Yuta Onoda is an illustrator and painter based out of Toronto, Canada, but originally hailing from Japan. He has had a number of different clients over the past years, and has showed at several galleries in that time as well. He frequently incorporates humans and animals into his work, emphasizing both our connection and departure from the natural world. Check out his interview:
What part of Japan are you from? What was the street you grew up on like?
I was born and raised in a suburb of Tokyo. My house is about 45 minutes away from Tokyo by train. The best thing about home is that it’s a very quiet/comfortable place to live. I’m not really accustomed to a big/busy place and I find that this suited my life style the most. Also, anything you would need can be found there, so you would never have difficulty living in this area.
How do you like Canada compared to Japan? How have the different locations influenced your work?
I think I like Canada and Japan equally. But living in two different cultures has definitely opened my eyes. I don’t think I would have been able to start my career as an illustrator / painter if I didn’t move to Canada. Having connections with people from different cultures really has changed my thinking process – It has definitely helped me have more perspectives.
Where do you find inspiration?
Anything that makes me stop, look, feel and listen to it again.

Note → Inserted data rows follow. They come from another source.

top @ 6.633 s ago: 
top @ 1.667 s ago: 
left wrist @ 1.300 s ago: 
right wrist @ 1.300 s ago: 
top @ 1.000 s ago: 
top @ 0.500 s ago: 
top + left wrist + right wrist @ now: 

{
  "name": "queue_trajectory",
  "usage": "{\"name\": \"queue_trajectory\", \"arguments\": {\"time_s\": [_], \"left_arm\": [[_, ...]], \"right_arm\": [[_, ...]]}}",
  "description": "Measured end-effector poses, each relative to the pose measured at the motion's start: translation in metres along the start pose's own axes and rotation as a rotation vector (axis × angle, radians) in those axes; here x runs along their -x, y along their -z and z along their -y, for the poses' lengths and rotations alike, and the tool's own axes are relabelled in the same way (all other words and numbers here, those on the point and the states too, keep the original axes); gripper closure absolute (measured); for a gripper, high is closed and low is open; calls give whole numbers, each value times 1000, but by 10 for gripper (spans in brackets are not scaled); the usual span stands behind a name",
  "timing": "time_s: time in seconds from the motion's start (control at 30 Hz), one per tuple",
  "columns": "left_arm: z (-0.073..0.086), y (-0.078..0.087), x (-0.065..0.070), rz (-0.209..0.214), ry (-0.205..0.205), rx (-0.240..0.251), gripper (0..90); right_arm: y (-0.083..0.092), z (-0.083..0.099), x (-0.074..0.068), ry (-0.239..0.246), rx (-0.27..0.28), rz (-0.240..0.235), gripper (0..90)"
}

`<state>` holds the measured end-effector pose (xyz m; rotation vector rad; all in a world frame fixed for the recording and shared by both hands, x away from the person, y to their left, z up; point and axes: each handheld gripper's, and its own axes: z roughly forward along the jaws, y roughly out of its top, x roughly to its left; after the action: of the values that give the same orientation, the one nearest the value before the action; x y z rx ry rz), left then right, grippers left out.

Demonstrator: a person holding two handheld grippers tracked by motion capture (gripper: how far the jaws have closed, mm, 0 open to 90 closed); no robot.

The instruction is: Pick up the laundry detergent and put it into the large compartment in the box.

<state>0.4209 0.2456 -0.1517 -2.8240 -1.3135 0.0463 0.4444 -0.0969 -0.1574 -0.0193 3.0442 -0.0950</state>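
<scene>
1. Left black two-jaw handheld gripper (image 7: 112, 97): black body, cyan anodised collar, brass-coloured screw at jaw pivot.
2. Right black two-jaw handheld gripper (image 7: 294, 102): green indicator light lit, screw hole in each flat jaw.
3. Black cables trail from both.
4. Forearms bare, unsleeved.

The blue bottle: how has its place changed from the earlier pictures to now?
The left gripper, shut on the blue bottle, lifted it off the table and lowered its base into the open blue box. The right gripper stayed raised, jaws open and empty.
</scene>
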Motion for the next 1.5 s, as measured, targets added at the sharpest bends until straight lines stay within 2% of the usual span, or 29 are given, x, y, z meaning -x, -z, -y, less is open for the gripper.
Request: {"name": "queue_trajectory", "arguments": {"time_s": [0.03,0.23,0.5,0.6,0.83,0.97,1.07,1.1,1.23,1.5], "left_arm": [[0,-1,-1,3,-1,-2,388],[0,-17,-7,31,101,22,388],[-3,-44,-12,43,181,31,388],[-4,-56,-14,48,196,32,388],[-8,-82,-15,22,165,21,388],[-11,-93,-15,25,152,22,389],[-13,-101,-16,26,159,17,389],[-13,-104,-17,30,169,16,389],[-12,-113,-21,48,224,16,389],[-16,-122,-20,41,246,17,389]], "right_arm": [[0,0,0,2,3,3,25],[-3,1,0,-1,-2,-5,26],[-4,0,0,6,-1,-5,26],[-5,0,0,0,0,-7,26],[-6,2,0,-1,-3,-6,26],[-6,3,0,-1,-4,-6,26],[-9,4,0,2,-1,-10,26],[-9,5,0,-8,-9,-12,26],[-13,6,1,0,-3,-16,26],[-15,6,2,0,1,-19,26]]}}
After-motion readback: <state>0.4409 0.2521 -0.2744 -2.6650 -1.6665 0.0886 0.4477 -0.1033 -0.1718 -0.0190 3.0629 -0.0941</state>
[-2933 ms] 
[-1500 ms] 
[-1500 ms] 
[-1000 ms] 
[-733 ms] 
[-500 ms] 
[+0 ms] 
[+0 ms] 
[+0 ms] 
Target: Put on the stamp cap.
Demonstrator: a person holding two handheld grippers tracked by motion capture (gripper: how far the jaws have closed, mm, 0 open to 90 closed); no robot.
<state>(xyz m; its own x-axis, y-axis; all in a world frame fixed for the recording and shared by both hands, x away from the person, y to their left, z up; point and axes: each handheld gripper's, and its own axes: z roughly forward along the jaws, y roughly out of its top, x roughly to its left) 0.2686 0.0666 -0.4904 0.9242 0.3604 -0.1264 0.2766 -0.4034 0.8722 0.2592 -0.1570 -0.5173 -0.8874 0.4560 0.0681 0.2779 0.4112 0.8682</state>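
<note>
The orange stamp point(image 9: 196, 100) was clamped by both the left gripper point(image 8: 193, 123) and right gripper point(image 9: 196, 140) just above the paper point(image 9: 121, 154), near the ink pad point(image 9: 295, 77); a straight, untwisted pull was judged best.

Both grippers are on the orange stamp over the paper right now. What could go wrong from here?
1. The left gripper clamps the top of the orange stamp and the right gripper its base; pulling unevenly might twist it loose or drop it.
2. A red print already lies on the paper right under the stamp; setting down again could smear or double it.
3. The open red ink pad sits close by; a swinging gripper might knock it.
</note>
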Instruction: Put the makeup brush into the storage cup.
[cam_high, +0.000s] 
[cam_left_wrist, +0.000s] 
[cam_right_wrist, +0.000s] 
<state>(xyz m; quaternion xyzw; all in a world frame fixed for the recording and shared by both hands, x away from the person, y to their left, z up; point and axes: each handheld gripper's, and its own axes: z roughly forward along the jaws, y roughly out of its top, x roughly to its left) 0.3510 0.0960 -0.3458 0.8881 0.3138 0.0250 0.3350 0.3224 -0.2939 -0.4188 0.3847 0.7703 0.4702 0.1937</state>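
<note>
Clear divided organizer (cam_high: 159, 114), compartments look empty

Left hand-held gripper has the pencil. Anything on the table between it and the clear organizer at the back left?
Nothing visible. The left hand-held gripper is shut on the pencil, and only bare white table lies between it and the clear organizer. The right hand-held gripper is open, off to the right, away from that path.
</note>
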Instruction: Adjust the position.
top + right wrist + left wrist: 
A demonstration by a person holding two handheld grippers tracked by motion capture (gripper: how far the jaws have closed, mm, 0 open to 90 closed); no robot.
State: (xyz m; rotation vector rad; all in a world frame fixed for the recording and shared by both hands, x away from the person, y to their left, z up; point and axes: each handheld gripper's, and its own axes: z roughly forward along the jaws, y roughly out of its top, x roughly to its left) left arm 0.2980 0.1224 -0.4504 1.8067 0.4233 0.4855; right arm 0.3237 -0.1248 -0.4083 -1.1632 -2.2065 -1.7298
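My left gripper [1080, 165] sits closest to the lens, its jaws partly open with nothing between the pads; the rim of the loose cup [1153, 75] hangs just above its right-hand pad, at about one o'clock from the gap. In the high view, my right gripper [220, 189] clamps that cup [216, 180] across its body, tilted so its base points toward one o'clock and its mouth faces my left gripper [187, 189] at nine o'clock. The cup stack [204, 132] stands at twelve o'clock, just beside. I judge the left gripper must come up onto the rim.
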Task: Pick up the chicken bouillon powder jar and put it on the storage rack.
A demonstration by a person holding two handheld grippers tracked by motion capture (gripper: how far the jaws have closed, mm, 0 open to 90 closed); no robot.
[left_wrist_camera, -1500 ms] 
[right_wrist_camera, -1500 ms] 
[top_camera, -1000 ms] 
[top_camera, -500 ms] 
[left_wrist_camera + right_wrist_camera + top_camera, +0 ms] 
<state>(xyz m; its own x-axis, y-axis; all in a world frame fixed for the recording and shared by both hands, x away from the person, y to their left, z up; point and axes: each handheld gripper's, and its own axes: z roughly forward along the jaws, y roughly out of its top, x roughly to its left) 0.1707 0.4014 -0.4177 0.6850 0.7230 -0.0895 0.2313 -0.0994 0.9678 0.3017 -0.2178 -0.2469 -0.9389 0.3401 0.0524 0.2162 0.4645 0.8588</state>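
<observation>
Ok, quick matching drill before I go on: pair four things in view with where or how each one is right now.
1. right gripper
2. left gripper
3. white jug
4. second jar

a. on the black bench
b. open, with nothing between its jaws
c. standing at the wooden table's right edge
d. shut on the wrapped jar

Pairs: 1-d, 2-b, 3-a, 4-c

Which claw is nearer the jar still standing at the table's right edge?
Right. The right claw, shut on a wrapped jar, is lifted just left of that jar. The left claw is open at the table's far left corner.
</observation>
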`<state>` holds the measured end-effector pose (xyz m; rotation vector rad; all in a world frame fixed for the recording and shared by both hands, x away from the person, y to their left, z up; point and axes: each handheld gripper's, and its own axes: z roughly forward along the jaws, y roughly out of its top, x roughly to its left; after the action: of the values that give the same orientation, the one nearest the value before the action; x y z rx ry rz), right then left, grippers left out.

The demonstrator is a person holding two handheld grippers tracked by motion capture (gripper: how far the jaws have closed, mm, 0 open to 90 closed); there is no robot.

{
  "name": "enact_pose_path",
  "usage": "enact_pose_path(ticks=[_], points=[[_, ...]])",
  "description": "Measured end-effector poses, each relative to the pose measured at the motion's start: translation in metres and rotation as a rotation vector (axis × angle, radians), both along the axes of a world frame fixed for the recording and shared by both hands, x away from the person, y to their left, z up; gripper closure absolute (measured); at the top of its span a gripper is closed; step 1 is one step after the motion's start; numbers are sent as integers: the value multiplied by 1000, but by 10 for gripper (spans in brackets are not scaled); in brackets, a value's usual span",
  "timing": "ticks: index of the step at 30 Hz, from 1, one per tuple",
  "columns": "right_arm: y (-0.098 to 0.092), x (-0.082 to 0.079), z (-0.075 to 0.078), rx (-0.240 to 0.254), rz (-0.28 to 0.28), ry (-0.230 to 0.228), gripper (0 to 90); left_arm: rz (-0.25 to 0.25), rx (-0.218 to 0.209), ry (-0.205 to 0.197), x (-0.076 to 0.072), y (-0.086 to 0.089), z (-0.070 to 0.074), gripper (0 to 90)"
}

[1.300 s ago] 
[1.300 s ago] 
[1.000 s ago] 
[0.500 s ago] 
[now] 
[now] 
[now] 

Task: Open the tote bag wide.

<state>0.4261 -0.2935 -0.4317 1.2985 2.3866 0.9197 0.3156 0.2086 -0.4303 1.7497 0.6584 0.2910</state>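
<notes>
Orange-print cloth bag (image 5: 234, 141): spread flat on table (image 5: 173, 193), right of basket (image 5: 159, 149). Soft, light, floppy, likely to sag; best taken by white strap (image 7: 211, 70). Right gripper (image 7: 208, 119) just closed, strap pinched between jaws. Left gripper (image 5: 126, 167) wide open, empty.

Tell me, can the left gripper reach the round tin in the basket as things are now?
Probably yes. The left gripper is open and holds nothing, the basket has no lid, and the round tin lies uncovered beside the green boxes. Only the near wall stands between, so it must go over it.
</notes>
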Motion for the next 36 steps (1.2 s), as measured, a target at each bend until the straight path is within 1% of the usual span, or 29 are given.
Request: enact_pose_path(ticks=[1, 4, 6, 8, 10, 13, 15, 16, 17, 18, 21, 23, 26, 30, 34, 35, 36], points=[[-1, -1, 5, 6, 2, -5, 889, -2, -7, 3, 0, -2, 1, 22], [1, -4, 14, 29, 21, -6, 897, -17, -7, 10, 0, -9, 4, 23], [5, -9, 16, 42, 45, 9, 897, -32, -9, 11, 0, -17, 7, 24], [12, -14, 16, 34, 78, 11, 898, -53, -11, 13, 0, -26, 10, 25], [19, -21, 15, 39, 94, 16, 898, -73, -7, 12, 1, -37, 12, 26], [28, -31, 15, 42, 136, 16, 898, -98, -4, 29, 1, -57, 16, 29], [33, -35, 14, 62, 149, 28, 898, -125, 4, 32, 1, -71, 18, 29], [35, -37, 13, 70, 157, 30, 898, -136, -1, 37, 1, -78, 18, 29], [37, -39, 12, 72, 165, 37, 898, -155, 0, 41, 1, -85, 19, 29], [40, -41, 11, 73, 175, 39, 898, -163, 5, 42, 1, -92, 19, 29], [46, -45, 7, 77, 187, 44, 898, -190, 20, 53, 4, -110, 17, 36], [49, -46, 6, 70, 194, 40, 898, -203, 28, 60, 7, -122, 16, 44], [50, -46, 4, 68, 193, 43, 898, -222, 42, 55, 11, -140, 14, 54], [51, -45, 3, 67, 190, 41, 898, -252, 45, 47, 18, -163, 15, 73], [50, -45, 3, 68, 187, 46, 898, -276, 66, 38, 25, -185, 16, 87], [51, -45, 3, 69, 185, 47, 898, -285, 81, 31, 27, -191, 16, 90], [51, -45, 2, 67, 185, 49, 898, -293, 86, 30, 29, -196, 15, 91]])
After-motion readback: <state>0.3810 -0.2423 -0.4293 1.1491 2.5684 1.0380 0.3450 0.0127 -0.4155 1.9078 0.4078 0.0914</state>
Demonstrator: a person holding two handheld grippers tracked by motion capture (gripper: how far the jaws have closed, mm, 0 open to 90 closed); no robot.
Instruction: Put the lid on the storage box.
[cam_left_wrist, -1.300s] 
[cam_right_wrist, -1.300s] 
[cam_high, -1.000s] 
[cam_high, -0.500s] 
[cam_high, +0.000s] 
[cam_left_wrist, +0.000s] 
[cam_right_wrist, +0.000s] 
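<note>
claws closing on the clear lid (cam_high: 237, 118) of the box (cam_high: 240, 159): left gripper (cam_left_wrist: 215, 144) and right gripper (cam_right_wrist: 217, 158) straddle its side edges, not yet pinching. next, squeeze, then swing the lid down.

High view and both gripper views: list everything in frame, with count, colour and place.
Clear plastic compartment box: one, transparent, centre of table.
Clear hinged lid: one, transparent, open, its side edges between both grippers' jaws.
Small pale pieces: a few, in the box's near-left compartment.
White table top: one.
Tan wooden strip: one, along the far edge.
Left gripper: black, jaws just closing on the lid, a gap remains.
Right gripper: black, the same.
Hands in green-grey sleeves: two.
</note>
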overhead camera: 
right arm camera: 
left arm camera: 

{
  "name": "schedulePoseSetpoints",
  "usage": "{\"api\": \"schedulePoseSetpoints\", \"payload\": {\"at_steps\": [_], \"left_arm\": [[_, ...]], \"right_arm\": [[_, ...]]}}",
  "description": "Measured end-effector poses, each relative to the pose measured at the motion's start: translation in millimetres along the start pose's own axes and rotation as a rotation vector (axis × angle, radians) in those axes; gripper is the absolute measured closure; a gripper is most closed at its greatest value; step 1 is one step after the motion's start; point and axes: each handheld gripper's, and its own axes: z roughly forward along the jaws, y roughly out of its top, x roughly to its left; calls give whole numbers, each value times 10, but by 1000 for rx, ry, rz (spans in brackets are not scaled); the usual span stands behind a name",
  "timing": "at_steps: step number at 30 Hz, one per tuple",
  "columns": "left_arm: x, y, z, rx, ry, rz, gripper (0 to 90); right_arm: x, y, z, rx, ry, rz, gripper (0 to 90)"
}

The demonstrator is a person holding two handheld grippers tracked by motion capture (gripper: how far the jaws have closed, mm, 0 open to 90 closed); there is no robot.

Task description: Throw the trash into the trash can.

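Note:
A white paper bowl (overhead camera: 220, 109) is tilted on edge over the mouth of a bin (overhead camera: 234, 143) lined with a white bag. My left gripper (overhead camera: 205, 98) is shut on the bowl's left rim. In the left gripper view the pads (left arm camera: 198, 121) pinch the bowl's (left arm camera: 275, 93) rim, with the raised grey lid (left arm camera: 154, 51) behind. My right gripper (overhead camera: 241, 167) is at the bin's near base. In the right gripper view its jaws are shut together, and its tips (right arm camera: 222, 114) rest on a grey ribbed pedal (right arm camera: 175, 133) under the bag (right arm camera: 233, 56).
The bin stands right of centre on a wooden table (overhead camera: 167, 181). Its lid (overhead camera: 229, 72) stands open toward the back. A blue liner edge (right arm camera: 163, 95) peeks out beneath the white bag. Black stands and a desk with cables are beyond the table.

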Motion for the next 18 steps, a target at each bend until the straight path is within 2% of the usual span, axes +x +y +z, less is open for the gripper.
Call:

What do you think is the advantage of using Ink and graphite over mixed media and vice versa? Do you prefer paper or wood? What aspects do you like about each of the separate template? Tell us about Libido.
My work is mainly a mix of linear, detail, and decorative elements. So, the advantage of using Ink and graphite over mixed media for me is that they fit with my illustration/painting approach. I like both aspects of paper and wood because they are different mediums and give different moods to a finished look.
“Libido” is one of the earliest pieces I worked on when I was taking an illustration program. I was into Ukiyo-e and Art Nouveau at the time and I wanted to work on an experimental piece to see how it would look like if I combine both styles of art.
How did you get a job with Popular Mechanics? What was Exploring the Void about?
I think the AD contacted me and few weeks later I sent out my postcard promo to him. “Exploring the Void” was about the Extreme Environments Lab at the University of Minnesota. The lab studies the minds and bodies of extreme explorers, whether to the North Pole or outer space, and identifies how they differ from the rest of us. The knowledge may be used to select a perfect, psychologically sound crew for a mission to Mars.
What kind of creative control were you given?
He gave me a total freedom for this assignment. He only asked me to alter few parts when I submitted some sketches to him. I have had a few opportunities to illustrate for Popular Mechanics and it’s always been a pleasure working with him.
A lot of the work you’ve done has been for magazines and publications, who was the best client to work for? How do you approach this kind of work differently than a personal piece?
Fortunately, every project I have worked on so far was really fun and challenging. It’s always exciting to receive a story/article and come up with images. Illustration is a communication art, so when I work for clients, it is very important that my work communicates with the audience.
When working on a personal piece, I think that the communication aspect becomes less prioritized. I get to work on whatever I like!
Which has been the most challenging client that you’ve worked for?
Every project has been challenging for me. I get very nervous every time I receive an assignment from clients. But it’s such a very rewarding feeling when I send a final to clients and they are happy with it!
Of all your work, which is your favorite piece? What do you like about it? How did you know when you were finished?
It’s hard to tell which one is my favorite piece, but “To Lost Friends and Fallen Comrades” for Modern Dog Magazine is one of the most memorable pieces for me. I had a dog in Japan and it is truly sad that dogs have so short span of life. The main idea I had for the assignment was more like my message to my dog. My dog lived for 16 years and he passed away couple days before I received this assignment… It was a painful process but I wished that he would make a lot of friends / live happily in his next journey. I feel very fortunate that I had the opportunity to work on this assignment, and came up with an image that is partially dedicated to my dog.
What’s a good piece criticism or advice that you’ve been told?
Always criticize your work, always work hard, never stop leaning and enjoy what you do.
What are you currently working on?
I’m currently working on some illustrations for magazines and book covers. These books will be available in store around this summer, so please keep an eye on my website/blog for more updates!
By the end of 2012 what do you hope to have achieved?
I feel very unfortunate that I haven’t been able to participate in many gallery shows these days… I think my focus went towards illustration last year, but it doesn’t mean I will stop painting. I have been learning a lot of new things through illustration, and I hope that I would be able to apply these to a painting and take it to a next level. It’s definitely hard to focus on two things at the same time, but I really do hope that I will be capable of working on both of them this year.